Virtus Entella, Iacobucci: "Siamo uniti, vogliamo dimostrarlo"

Serie B

I biancazzurri, fermi a 1 punto in classifica, pronti alla sfida con la Ternana. Iacobucci: "Paghiamo caro le nostre distrazioni, dobbiamo imparare dal KO nel derby con lo Spezia". Sulla B: "È la più dura degli ultimi anni, sabato sarà difficile"

Il KO in rimonta nel derby contro lo Spezia non vuole fermare la Virtus Entella, che nella gara contro i bianconeri ha avuto buone risposte. La squadra di Castorina arriva ora al banco di prova Ternana, squadra in buona forma e 4 punti più in alto in classifica.

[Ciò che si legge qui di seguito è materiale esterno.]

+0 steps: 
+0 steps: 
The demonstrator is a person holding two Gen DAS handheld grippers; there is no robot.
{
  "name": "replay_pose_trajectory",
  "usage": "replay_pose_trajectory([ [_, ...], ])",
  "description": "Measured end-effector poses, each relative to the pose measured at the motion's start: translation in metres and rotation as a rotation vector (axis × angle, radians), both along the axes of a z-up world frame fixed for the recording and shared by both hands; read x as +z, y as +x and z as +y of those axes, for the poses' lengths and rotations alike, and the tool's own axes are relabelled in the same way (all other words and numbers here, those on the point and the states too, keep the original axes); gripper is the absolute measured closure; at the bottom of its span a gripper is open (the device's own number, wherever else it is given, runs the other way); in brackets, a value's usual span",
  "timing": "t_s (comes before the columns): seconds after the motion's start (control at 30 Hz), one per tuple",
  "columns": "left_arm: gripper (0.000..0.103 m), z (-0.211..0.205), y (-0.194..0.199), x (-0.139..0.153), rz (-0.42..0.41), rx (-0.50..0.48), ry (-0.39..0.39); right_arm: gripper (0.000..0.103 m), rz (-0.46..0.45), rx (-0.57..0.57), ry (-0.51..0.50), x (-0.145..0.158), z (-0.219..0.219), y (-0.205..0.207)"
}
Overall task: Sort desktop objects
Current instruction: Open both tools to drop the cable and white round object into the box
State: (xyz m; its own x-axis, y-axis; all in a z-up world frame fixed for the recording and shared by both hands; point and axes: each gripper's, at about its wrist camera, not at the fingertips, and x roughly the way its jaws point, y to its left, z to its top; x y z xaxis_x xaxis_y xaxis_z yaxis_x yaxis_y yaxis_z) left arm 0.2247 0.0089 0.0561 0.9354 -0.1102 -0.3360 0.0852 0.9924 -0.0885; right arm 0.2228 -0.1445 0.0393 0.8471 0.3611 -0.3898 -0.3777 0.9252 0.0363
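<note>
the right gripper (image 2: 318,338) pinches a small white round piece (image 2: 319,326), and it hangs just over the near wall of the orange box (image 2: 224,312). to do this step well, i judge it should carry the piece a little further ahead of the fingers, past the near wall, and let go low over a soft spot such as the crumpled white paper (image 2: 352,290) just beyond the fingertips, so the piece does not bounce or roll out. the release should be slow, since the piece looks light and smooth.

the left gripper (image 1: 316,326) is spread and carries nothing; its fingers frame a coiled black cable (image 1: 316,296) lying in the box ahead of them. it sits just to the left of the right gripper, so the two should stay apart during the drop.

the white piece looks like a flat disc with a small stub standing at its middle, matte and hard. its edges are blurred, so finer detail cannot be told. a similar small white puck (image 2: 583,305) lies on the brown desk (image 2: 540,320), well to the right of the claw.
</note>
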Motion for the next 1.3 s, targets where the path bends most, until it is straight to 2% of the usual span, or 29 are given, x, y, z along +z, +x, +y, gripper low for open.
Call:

A raccontare della situazione dei biancazzurri è stato Alessandro Iacobucci, portiere della squadra: "L’inizio non è stato positivo, ma noi ora dobbiamo ripartire subito contro la Ternana ancora più”, ha raccontato. “Nella prima gara abbiamo avuto alcune distrazioni che abbiamo pagato caro, mentre c’è l’amaro in bocca per aver perso il derby contro lo Spezia all’ultimo momento. Dobbiamo imparare anche da questo in modo che non si ripeta. Ripartiamo dalla gara di Foggia e da quanto di buono visto nel derby”. Ora, dunque, la gara di Terni: “Sarà una partita difficile, loro sono ragazzi giovani che vogliono fare bene e dimostrare il proprio valore. Noi dovremo essere bravi a fare la nostra partita”.

"È la B più difficile degli ultimi anni"

L’Entella ha cambiato tanto durante l’estate e ha mostrato qualche lacuna a inizio campionato: “Cosa ci manca? Manca solo quella situazione durante la gara che ci possa far capire di poter fare bene ovunque, perché il gruppo è unito e compatto, ma soprattutto genuino. L’unione è sempre stato il nostro punto di forza, ci intendiamo bene e anche i nuovi arrivati si sono ben integrati”. Di mezzo anche un livello medio della B che si è alzato: “Il campionato rimane sempre molto difficile: dalla Serie A sono scese squadre forti e blasonate, lo stesso è successo dalla Lega Pro, secondo me questo è il torneo più difficile degli ultimi 5-6 anni”, ha ammesso Iacobucci. Che ha concluso parlando dei giovani saliti dalla Primavera, che aveva fatto vedere ottime cose: “4-5 di loro sono nel nostro gruppo e si allenano molto bene, sono ragazzi di prospettiva. Ora sta a loro dimostrare il proprio valore, noi li abbiamo accolti e li trattiamo come tutti gli altri”.